COURT OF APPEALS OF NEW MEXICO

June 5, 2014


APPEAL FROM THE DISTRICT COURT OF BERNALILLO COUNTY, Christina Pete Argyres, District Judge

COUNSEL

Gary K. King, Attorney General, Corinna Laszlo-Henry, Assistant Attorney General, Santa Fe, NM, for Appellee

The Law Offices of the Public Defender, Jorge A. Alvarado, Chief Public Defender, Sergio J. Viscoli, Assistant Appellate Defender, Albuquerque, NM, for Appellant

JUDGES

RODERICK T. KENNEDY, Chief Judge. WE CONCUR: MICHAEL E. VIGIL, Judge, J. MILES HANISEE, Judge

AUTHOR: RODERICK T. KENNEDY

MEMORANDUM OPINION

KENNEDY, Chief Judge.

{1}       Nelson Araujo (Defendant) appeals from an on-the-record district court judgment affirming his metropolitan court conviction for driving while intoxicated (slightest degree). We issued a calendar notice proposing to affirm. Defendant has responded with a memorandum in opposition. We affirm.

{2}       Defendant continues to challenge the sufficiency of the evidence to support his conviction. A sufficiency of the evidence review involves a two-step process. Initially, the evidence is viewed in the light most favorable to the verdict. Then, the appellate court must make a legal determination of “whether the evidence viewed in this manner could justify a finding by any rational trier of fact that each element of the crime charged has been established beyond a reasonable doubt.” State v. Apodaca, 1994-NMSC-121, ¶ 6, 118 N.M. 762, 887 P.2d 756 (internal quotation marks and citations omitted).

{3}       In order to convict Defendant of DWI, the evidence had to show that he was under the influence of intoxicating liquor while operating a motor vehicle and that this affected his ability to operate the vehicle to at least the slightest degree.

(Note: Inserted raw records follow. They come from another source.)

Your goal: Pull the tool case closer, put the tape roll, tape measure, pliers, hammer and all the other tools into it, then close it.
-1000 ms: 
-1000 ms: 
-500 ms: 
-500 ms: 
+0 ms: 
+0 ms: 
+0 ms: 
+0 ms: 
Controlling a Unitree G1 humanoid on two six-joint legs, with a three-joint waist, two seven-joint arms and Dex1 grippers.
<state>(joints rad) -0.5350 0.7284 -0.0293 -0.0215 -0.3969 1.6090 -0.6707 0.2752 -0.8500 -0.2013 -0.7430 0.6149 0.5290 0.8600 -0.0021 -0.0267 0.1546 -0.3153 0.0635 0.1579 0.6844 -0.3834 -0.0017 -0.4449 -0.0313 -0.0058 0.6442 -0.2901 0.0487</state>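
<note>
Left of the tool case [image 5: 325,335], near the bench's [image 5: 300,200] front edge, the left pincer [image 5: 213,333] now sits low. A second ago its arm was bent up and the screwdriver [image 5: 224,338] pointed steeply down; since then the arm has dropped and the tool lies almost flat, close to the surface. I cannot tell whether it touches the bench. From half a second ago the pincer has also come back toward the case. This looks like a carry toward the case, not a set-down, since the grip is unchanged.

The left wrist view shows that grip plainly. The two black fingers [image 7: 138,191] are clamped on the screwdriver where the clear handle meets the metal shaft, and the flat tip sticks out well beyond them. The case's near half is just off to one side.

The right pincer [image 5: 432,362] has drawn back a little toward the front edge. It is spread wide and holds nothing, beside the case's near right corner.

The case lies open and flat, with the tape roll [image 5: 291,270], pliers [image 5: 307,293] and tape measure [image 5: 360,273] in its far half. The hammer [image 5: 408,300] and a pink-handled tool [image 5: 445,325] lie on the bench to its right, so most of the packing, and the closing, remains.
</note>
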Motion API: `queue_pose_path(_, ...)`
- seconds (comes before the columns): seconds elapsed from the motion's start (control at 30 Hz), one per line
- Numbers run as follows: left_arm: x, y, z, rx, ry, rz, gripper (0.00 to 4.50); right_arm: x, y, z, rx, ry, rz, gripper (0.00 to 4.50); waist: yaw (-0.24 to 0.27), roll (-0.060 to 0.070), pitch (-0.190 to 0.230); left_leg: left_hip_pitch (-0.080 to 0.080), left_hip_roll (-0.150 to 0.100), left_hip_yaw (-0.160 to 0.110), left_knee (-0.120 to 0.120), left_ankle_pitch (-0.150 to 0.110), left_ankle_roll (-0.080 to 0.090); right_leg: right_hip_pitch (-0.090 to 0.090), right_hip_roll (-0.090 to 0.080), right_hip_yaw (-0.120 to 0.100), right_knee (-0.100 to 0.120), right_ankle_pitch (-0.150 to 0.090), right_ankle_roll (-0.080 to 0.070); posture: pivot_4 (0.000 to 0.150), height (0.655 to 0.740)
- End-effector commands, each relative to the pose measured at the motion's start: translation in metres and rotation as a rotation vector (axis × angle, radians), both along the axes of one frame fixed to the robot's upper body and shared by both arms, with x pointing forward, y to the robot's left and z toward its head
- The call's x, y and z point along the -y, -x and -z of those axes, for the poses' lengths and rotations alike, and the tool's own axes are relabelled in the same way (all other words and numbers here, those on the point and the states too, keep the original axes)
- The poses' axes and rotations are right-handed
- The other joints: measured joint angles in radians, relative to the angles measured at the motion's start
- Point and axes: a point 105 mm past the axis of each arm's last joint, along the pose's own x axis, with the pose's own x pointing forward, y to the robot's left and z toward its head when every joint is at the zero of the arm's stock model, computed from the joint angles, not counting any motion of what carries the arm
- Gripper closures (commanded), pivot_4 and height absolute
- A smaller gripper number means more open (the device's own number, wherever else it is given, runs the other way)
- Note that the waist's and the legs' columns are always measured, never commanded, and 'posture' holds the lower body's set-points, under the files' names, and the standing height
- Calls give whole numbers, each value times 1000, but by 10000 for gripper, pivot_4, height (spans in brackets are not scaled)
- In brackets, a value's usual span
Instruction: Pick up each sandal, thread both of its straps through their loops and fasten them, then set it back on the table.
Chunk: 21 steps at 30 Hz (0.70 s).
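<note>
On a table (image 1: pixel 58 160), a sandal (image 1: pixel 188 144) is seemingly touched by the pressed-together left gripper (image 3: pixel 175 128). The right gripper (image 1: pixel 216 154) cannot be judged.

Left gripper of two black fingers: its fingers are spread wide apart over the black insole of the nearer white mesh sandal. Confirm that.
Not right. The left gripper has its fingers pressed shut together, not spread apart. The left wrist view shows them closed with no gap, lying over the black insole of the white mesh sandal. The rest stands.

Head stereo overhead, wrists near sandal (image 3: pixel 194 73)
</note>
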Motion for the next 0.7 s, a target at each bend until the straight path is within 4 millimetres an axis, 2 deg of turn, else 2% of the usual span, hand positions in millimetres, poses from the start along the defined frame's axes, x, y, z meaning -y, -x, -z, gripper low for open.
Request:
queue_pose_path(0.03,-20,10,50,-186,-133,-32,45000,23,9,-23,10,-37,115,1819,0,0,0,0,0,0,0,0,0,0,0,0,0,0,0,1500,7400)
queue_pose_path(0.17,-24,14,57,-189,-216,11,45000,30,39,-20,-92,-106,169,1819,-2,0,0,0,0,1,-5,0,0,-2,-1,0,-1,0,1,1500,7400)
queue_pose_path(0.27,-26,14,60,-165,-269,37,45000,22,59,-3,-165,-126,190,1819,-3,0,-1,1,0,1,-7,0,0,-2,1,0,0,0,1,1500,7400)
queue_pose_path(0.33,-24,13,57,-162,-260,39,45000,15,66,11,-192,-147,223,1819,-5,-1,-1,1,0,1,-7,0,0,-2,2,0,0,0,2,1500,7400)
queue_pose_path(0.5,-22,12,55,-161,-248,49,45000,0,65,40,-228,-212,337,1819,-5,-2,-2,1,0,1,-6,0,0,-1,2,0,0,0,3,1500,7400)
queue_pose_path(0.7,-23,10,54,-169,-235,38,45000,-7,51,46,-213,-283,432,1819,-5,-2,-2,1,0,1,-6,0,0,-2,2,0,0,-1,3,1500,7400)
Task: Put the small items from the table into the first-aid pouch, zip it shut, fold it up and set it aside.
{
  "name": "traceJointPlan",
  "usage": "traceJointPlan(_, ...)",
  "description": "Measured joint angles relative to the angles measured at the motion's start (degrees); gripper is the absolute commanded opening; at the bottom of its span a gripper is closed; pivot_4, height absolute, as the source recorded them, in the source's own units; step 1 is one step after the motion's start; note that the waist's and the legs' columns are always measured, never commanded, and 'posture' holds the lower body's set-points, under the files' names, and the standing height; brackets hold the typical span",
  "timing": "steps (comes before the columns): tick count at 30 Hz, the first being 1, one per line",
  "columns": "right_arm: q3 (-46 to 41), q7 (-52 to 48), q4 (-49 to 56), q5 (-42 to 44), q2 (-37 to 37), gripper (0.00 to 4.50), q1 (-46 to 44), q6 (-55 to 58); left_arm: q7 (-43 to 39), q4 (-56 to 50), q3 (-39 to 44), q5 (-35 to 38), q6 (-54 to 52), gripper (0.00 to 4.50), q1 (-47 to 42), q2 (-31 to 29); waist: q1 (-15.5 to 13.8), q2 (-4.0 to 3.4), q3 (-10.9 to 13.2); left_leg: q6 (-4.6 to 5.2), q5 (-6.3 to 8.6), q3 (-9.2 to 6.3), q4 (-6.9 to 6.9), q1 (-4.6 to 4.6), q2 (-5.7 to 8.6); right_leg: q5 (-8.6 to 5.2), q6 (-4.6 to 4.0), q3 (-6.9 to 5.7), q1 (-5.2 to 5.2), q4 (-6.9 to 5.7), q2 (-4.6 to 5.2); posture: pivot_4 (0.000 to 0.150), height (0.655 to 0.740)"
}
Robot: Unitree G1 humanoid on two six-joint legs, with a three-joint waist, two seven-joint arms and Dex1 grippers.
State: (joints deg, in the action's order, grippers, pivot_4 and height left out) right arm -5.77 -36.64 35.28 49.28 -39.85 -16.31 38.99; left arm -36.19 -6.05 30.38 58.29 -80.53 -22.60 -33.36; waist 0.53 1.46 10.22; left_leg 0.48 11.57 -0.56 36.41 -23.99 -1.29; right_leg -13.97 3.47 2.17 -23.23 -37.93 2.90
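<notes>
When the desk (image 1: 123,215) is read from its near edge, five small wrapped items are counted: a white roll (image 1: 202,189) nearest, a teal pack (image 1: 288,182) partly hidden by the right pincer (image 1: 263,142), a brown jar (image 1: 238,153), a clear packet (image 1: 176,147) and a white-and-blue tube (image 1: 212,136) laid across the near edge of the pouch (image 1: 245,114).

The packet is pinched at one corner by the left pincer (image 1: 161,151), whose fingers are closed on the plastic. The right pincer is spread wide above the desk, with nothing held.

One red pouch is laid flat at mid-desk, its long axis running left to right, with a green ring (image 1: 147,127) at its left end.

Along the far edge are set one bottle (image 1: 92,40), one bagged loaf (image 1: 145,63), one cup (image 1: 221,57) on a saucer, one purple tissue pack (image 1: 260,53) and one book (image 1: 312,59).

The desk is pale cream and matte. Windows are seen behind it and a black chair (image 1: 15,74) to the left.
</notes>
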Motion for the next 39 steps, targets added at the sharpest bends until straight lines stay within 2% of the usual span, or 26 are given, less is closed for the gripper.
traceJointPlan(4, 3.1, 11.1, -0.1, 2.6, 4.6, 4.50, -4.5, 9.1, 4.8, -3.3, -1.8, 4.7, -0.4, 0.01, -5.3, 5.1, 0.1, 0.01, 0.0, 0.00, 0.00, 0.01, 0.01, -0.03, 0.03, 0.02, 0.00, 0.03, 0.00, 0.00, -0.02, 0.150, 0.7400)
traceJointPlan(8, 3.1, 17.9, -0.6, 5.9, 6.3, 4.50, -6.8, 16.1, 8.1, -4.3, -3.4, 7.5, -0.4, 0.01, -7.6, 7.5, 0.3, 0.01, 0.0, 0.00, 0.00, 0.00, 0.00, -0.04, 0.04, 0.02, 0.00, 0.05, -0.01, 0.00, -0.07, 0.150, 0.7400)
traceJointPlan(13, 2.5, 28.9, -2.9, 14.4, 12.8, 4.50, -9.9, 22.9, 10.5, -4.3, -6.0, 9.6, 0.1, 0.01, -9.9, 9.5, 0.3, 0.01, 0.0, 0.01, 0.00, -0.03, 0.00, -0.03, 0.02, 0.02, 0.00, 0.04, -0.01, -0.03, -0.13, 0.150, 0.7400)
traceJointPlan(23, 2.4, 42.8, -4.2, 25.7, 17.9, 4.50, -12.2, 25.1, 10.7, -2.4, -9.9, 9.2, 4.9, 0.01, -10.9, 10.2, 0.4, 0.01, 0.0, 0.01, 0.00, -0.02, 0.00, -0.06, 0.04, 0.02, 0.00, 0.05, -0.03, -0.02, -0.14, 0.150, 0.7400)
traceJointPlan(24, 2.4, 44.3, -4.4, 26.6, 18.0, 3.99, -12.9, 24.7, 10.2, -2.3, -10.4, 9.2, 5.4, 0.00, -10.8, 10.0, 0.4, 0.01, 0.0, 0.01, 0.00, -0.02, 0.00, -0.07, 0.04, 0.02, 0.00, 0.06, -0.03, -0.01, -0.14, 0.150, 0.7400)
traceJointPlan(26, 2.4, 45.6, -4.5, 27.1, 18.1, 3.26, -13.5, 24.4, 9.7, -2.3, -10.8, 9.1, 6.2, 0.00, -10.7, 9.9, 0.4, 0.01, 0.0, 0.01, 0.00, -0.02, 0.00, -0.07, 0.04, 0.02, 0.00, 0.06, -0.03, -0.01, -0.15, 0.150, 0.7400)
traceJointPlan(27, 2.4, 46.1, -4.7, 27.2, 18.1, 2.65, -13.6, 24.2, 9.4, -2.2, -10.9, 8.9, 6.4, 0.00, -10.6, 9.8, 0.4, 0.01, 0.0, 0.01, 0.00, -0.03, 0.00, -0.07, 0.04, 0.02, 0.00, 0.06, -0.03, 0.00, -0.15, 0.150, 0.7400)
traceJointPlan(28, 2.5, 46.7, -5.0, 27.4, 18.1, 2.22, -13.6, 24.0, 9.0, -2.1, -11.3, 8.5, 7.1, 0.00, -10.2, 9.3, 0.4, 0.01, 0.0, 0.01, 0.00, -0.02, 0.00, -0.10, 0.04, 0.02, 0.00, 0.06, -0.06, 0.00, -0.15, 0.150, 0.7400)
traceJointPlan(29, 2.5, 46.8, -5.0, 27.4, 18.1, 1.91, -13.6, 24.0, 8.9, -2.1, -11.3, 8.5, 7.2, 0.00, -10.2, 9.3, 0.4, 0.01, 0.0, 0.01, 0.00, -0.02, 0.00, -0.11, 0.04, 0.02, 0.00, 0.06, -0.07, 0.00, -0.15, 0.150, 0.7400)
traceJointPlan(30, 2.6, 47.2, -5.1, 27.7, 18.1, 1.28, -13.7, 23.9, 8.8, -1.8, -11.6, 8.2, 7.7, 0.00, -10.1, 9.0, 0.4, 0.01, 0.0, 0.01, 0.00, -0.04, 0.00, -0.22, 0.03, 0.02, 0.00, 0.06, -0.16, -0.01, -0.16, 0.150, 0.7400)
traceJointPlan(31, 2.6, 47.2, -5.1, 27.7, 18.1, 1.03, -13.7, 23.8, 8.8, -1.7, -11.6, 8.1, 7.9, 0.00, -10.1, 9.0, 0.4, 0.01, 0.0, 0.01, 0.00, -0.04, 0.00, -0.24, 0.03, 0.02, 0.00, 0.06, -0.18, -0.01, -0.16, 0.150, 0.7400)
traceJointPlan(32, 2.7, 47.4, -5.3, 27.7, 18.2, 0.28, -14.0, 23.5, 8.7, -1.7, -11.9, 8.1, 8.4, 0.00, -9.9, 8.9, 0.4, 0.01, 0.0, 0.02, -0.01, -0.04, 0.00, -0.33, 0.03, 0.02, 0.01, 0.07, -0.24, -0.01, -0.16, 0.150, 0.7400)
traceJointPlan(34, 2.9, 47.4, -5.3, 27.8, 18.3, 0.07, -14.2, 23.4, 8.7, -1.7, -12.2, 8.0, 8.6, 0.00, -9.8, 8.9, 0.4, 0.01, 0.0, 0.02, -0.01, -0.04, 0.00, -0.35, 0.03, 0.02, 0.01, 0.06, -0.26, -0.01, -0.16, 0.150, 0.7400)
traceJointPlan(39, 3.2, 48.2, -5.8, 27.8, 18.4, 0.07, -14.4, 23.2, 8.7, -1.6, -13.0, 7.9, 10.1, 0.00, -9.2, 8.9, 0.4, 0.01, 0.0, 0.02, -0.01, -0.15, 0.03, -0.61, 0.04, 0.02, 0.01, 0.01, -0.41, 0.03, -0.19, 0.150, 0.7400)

NMSA 1978, § 66-8-102(A) (2010); UJI 14-4501 NMRA. Our calendar notice proposed to hold that the facts that were set forth in the docketing statement indicated that the State presented sufficient evidence to support the conviction. Specifically, the officer stopped Defendant’s vehicle after observing it drift across the lane three times. [DS 1] After the officer stopped Defendant, the officer noticed an odor of alcohol emanating from the vehicle. [DS 3] The officer noticed that Defendant had thick, slurred speech and bloodshot watery eyes. [DS 3] He admitted to drinking. [DS 3] Defendant had difficulty with the field sobriety tests. [DS 4-6] The district court rejected the breath test results for purposes of the per se DWI alternative because of possible concerns with the twenty-minute deprivation period, [DS 13] but convicted Defendant under the “slightest degree” alternative. [DS 13]

{4}       In his memorandum in opposition, Defendant argues that the facts set forth above do not necessarily indicate impairment, and he offers alternative explanations. [MIO 15-17] However, as indicated above, our standard of review defers to the factfinder’s reasonable inferences that can be derived from these basic facts, including the determination that they are consistent with impairment.

{5}       Defendant also maintains that the judge improperly relied on the BAC results. [MIO 17] The judge rejected the BAC test results under the per se alternative because of perceived problems with the twenty-minute deprivation period, but noted that they were inconsistent with Defendant’s claim that he only drank one or two beers. [MIO 17] The judge was able to rely on the BAC tests for purposes of rejecting Defendant’s credibility and for observing that they were consistent with the other evidence. See State v. Pickett, 2009-NMCA-077, ¶ 15, 146 N.M. 655, 213 P.3d 805 (affirming the consideration of BAC tests results that had been rejected for purposes of per se violation in looking at overall evidence of “slightest degree” evidence).

{6}       In light of the above, we conclude that there was sufficient evidence presented to support Defendant’s DWI conviction. See, e.g., State v. Soto, 2007-NMCA-077, ¶ 34, 142 N.M. 32, 162 P.3d 187 (holding that there was sufficient evidence to support a conviction where officers observed the defendant driving, where the defendant admitted to drinking, and where the defendant had bloodshot watery eyes, smelled of alcohol, and slurred speech); State v. Notah-Hunter, 2005-NMCA-074, ¶ 24, 137 N.M. 597, 113 P.3d 867 (holding that evidence that a defendant smelled of alcohol, had slurred speech, admitted to drinking alcohol, failed field sobriety tests, and was driving erratically was sufficient to uphold a conviction for driving while intoxicated).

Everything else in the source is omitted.